### Goal of the exercise
Pull each line with the string "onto" from the entries.

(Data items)

_____

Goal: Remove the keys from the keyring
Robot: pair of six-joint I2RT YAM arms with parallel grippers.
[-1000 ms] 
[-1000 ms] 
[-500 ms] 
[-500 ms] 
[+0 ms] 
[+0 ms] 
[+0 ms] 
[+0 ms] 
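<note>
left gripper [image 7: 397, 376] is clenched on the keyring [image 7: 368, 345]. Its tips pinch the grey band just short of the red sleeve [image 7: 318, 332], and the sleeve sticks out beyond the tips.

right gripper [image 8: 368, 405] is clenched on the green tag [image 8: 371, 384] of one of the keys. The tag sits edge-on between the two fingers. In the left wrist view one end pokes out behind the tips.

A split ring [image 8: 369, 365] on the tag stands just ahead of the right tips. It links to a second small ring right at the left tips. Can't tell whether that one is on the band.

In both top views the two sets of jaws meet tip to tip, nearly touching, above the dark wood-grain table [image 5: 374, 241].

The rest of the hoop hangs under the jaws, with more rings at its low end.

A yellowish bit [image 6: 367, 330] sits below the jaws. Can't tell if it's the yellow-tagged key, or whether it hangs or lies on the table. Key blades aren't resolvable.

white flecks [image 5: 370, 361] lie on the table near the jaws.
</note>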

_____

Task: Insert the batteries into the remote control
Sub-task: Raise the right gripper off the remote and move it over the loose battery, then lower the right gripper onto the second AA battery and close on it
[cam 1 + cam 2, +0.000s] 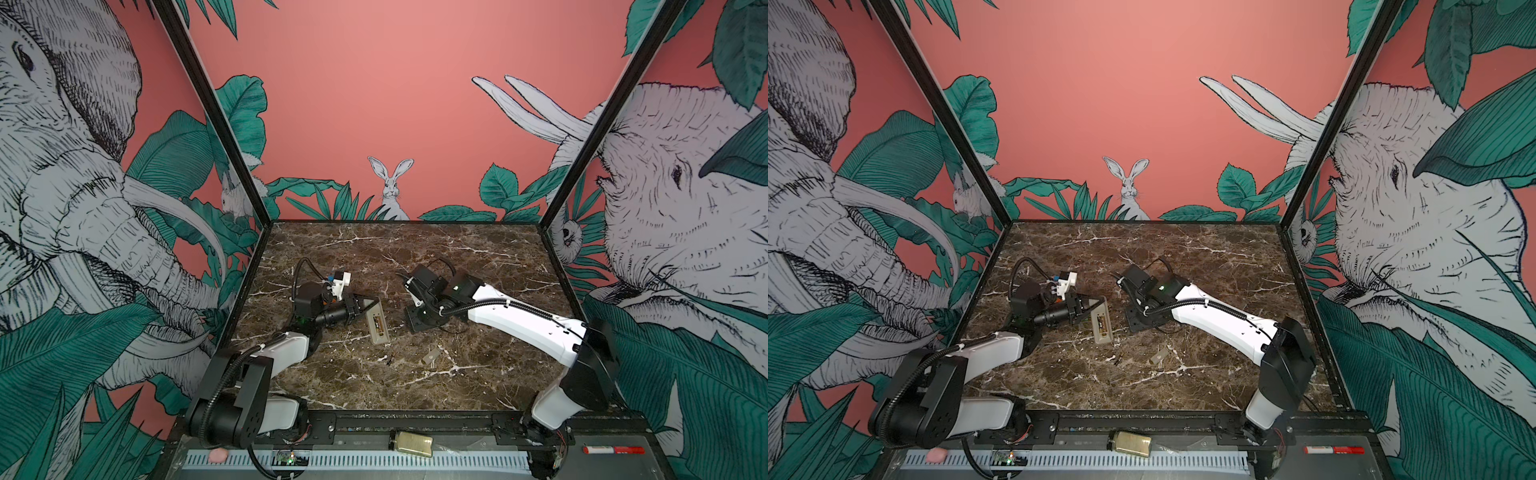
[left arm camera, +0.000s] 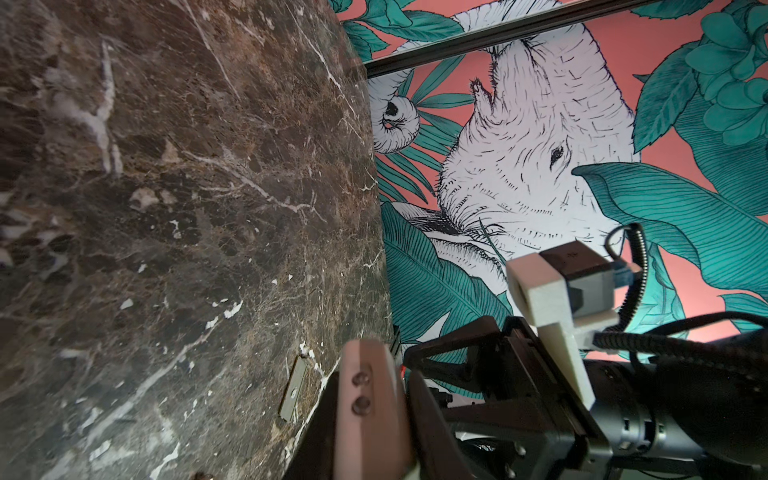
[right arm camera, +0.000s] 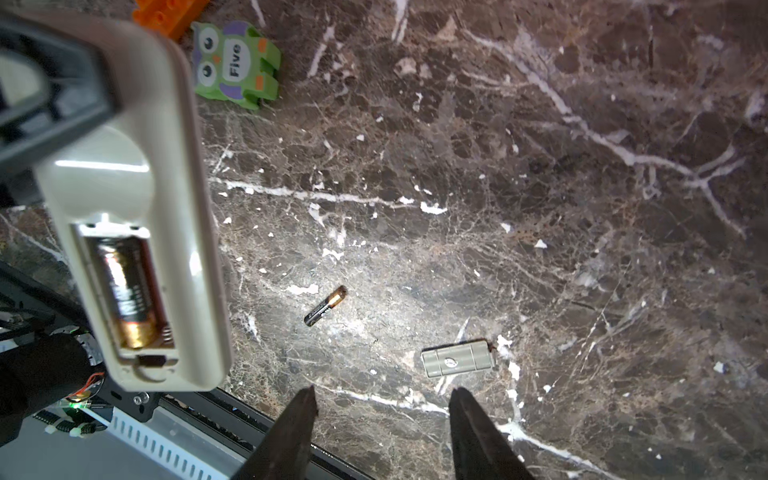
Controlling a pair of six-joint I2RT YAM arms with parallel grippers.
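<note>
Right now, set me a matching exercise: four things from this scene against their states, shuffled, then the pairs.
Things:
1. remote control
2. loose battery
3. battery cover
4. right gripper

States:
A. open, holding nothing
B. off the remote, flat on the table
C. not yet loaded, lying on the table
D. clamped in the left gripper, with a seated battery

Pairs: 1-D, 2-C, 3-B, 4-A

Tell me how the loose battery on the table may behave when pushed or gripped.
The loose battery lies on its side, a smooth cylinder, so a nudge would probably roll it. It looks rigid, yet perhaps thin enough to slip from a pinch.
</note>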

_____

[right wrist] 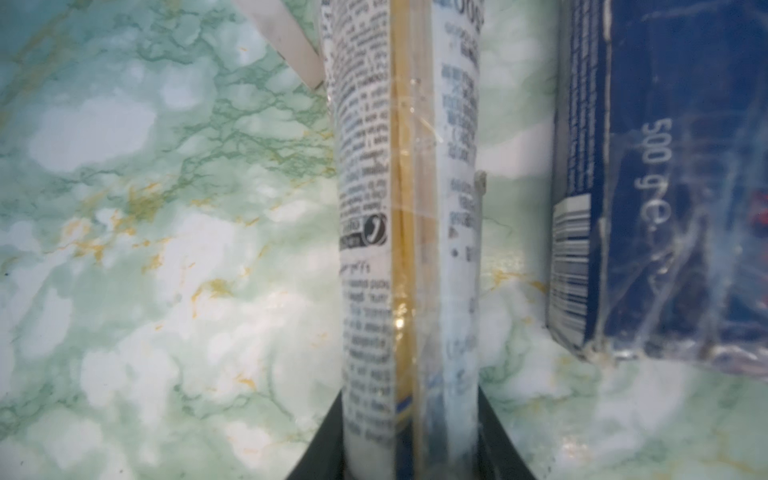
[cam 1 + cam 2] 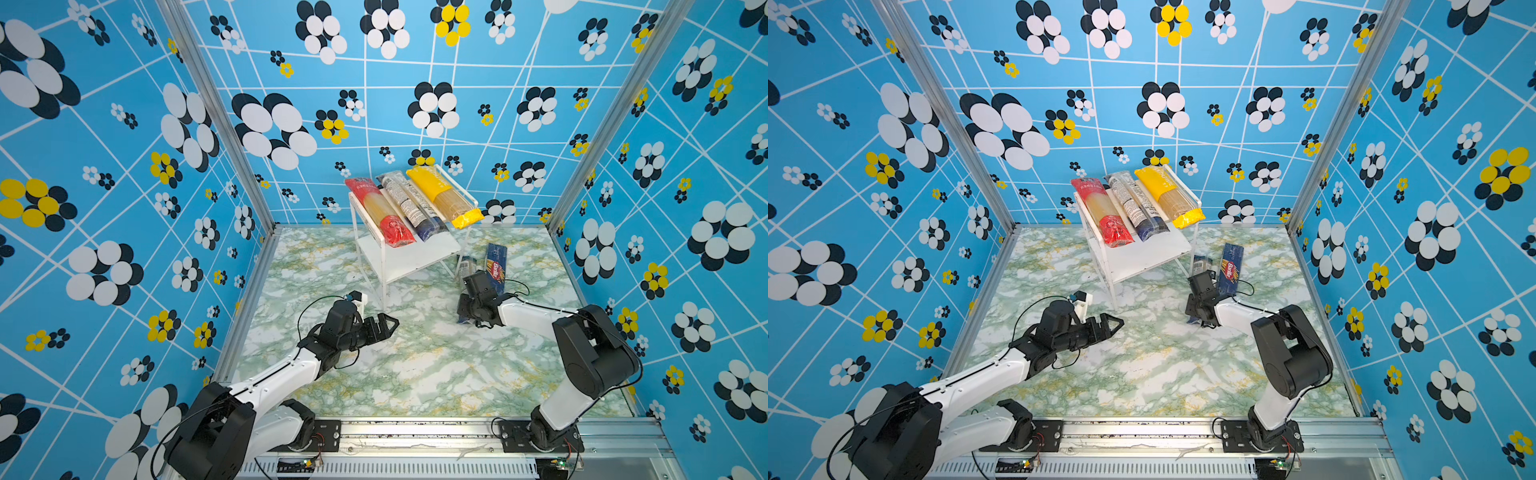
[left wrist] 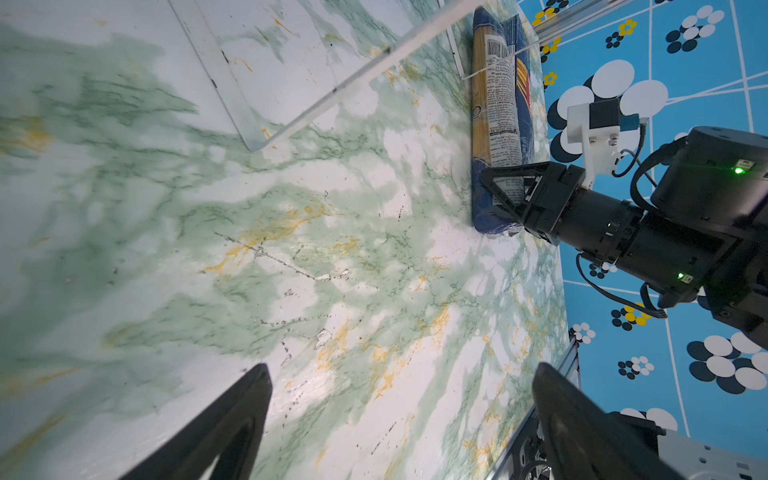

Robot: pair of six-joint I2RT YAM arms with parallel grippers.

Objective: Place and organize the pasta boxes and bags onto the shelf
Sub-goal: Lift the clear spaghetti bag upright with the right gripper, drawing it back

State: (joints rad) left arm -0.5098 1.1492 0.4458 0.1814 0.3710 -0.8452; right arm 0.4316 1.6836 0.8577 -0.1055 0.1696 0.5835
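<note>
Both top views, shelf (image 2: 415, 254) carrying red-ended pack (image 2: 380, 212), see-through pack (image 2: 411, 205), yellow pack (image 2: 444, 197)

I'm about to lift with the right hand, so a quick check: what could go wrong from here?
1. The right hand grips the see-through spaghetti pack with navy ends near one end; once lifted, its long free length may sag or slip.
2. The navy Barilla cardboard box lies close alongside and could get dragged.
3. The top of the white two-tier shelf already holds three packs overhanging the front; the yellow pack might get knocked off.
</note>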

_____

### Output of the exercise
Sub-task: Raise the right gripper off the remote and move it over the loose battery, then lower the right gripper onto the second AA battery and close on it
Objective: Place and organize the pasta boxes and bags onto the shelf

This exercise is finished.